### What is needed:
Once the line containing "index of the" has been printed, stop; print every line before it exactly, starting at the top of the material below.

### Recorded information:
= Beginning of Section =

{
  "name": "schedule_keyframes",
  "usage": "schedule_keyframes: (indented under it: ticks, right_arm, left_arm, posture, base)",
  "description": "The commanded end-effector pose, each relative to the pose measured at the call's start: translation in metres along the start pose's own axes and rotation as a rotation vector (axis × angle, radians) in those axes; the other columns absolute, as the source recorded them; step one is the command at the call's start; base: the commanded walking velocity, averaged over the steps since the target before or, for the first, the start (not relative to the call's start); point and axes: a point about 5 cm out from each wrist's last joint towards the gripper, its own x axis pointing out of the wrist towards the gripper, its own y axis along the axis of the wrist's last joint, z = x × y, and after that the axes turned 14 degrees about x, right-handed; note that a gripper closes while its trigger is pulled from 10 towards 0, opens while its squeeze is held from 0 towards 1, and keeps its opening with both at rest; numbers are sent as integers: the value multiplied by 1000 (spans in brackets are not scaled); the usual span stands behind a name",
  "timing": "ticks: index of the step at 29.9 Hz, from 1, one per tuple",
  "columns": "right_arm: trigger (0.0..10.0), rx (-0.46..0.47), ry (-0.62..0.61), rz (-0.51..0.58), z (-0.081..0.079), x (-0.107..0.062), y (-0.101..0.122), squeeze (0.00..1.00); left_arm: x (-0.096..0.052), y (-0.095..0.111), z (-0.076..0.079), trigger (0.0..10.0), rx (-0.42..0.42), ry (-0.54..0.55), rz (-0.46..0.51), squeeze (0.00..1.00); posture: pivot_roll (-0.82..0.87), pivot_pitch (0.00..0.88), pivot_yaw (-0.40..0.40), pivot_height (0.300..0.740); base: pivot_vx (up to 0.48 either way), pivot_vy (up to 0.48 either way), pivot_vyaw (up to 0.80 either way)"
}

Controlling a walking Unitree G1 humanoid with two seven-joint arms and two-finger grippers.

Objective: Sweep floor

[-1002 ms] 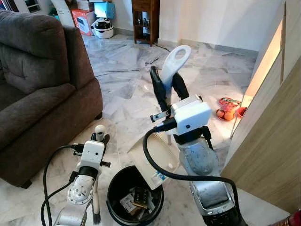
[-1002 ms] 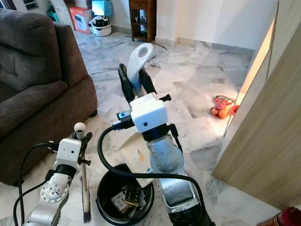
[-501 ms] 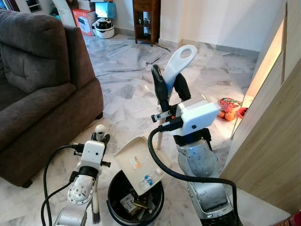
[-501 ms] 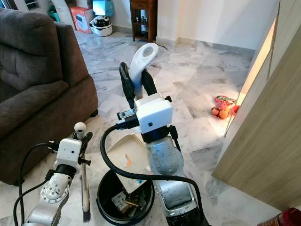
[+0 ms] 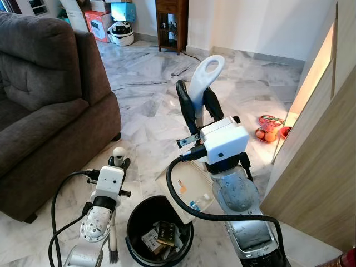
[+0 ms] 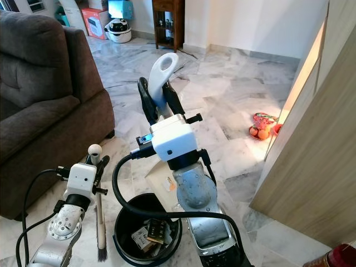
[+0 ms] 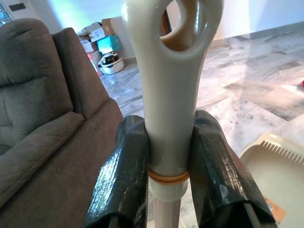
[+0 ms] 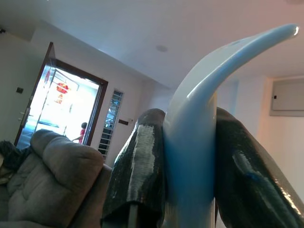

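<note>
Left eye view: 2 grippers, 1 bin (image 5: 160,228). Right gripper (image 5: 196,100) pinching dustpan (image 5: 189,186) handle over bin; left gripper (image 5: 118,161) clamping brush (image 5: 113,242).

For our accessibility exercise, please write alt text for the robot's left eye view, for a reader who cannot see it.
The right gripper holds a white dustpan handle, tilting the dustpan over a black bin with rubbish inside. The left gripper grips a hand brush pointing down at the marble floor, with a brown sofa on the left.
</note>
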Motion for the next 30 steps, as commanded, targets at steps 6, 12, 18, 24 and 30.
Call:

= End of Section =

### Solution for this problem:
{
  "name": "schedule_keyframes",
  "usage": "schedule_keyframes: (indented under it: ticks, right_arm, left_arm, posture, base)",
  "description": "The commanded end-effector pose, each relative to the pose measured at the call's start: translation in metres along the start pose's own axes and rotation as a rotation vector (axis × angle, radians) in those axes; the other columns absolute, as the source recorded them; step one is the command at the call's start; base: the commanded walking velocity, averaged over the steps since the target before or, for the first, the start (not relative to the call's start); point and axes: a point about 5 cm out from each wrist's last joint towards the gripper, its own x axis pointing out of the wrist towards the gripper, its own y axis along the axis of the wrist's last joint, z = x × y, and after that the axes turned 14 degrees about x, right-handed; note that a gripper closes while its trigger is pulled from 10 towards 0, opens while its squeeze is held from 0 towards 1, and keeps its opening with both at rest; numbers are sent as integers: the value multiplied by 1000 (spans in brackets are not scaled); the usual span stands behind a name",
  "timing": "ticks: index of the step at 29.9 Hz, from 1, one per tuple",

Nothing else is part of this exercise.